• _Aim of the task_
In the entries that follow, how many lines include "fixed"? Give the number and nothing else.

****************

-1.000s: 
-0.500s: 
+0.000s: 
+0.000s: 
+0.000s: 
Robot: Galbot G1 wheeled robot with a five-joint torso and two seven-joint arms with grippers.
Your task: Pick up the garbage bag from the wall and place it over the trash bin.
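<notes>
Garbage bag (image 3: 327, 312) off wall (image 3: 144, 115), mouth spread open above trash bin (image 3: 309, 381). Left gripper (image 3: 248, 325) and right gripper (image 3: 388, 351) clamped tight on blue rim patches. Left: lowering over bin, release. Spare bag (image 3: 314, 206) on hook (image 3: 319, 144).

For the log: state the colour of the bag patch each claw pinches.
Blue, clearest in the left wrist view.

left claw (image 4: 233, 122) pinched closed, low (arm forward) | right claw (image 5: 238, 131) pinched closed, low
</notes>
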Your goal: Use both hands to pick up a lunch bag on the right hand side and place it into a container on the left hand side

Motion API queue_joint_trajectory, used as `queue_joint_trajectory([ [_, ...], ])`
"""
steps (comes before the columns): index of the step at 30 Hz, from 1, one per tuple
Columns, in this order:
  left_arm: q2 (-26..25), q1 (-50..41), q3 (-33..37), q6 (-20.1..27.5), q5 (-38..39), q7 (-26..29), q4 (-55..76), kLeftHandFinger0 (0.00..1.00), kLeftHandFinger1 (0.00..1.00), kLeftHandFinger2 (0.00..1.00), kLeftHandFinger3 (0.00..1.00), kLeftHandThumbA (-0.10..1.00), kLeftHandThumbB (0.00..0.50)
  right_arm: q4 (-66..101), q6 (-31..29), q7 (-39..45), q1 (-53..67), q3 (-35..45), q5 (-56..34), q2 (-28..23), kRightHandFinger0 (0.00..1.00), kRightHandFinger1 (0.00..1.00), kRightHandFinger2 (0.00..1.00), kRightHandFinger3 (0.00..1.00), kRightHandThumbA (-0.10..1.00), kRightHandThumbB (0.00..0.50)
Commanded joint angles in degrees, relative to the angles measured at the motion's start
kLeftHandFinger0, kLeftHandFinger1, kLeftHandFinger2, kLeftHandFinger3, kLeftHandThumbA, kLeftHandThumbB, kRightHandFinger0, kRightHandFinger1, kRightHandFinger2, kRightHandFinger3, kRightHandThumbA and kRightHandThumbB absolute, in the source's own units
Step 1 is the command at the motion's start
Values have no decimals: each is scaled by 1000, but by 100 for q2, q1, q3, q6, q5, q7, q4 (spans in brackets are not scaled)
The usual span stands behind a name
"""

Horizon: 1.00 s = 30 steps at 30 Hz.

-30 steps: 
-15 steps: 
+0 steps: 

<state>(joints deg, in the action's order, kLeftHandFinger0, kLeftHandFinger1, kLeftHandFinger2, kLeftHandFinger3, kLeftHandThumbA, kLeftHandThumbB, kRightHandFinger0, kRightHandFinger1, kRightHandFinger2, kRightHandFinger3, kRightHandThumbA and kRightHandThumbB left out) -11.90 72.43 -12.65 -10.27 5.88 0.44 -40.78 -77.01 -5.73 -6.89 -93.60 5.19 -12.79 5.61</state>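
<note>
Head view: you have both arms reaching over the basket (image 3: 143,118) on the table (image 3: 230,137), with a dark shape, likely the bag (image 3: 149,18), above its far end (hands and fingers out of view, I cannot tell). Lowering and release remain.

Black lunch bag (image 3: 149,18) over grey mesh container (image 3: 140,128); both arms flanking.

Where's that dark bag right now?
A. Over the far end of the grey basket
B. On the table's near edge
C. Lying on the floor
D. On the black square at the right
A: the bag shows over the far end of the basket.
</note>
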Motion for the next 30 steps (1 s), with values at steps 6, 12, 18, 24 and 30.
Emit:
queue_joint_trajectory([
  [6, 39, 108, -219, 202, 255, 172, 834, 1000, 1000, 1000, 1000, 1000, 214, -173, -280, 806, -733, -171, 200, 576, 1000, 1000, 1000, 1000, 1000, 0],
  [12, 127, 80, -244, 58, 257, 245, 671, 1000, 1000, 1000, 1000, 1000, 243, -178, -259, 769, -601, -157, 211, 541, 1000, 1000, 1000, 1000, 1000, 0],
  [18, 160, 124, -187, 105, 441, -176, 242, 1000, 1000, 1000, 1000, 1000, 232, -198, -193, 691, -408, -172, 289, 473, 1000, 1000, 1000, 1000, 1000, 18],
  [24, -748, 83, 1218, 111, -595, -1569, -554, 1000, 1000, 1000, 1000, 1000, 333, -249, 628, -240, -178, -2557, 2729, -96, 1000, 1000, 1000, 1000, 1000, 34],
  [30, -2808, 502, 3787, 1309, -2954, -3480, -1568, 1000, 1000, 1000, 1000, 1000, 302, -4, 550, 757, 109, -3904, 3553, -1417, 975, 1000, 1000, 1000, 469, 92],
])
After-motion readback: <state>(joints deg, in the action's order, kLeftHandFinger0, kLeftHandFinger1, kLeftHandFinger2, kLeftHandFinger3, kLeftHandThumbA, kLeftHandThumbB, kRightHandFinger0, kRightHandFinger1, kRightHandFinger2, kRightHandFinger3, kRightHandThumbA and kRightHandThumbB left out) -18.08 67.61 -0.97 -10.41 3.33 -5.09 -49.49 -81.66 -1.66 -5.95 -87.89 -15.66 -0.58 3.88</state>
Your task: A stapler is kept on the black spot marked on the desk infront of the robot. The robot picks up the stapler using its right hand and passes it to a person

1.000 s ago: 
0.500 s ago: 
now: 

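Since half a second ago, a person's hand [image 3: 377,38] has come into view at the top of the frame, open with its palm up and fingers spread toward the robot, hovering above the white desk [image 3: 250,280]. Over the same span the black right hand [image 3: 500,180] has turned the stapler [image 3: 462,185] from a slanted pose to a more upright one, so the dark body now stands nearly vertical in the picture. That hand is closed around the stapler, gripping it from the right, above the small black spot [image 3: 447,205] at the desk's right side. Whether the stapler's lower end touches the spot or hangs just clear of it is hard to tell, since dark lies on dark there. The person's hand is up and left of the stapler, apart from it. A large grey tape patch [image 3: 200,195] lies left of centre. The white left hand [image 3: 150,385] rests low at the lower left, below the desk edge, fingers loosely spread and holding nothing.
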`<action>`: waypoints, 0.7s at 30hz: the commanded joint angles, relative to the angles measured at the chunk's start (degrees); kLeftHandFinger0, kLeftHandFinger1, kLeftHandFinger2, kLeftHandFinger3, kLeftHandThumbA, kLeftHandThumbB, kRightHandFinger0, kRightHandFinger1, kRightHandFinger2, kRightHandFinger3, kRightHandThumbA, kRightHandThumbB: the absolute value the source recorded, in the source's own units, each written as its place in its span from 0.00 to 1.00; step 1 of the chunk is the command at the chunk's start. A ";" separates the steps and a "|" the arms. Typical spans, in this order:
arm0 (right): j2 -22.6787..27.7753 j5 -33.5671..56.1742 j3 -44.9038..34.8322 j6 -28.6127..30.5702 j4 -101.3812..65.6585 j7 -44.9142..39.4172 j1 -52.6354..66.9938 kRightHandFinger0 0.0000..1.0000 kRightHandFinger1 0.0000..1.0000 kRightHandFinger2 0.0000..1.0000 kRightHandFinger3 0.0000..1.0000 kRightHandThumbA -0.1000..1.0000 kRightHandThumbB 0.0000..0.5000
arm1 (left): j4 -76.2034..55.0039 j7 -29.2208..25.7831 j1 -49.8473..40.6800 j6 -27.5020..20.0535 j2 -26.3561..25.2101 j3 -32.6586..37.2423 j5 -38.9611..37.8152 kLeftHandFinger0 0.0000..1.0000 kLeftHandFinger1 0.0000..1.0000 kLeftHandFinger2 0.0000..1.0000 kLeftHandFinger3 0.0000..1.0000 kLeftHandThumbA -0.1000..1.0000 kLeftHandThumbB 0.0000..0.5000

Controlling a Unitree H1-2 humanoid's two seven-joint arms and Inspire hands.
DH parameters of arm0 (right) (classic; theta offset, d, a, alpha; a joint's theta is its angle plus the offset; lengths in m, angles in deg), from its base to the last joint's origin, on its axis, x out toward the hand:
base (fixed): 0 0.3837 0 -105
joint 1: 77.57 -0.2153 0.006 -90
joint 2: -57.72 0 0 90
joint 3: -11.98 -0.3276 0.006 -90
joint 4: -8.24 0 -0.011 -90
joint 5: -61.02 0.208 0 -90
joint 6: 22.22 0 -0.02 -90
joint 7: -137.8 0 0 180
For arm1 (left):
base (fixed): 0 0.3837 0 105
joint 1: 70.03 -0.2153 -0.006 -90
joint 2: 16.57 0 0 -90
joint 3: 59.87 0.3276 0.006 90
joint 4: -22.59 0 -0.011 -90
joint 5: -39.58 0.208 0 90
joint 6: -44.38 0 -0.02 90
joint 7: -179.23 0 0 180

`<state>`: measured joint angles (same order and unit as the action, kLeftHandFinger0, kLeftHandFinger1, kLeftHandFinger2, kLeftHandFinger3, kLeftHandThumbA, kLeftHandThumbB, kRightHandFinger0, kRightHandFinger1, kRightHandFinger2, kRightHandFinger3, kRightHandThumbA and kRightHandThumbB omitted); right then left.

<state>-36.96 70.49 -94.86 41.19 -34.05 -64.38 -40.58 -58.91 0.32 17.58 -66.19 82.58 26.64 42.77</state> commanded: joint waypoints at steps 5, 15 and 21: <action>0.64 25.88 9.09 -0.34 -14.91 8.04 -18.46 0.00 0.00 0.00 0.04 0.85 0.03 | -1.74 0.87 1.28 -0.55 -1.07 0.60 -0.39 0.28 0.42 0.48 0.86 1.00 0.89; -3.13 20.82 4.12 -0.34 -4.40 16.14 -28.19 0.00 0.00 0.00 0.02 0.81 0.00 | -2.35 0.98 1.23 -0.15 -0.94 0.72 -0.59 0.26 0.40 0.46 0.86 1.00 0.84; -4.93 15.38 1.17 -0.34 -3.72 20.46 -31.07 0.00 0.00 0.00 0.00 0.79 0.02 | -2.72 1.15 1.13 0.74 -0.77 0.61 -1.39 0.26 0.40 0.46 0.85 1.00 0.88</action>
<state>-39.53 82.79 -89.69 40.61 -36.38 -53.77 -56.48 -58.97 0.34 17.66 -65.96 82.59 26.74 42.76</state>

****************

• _Reply_
2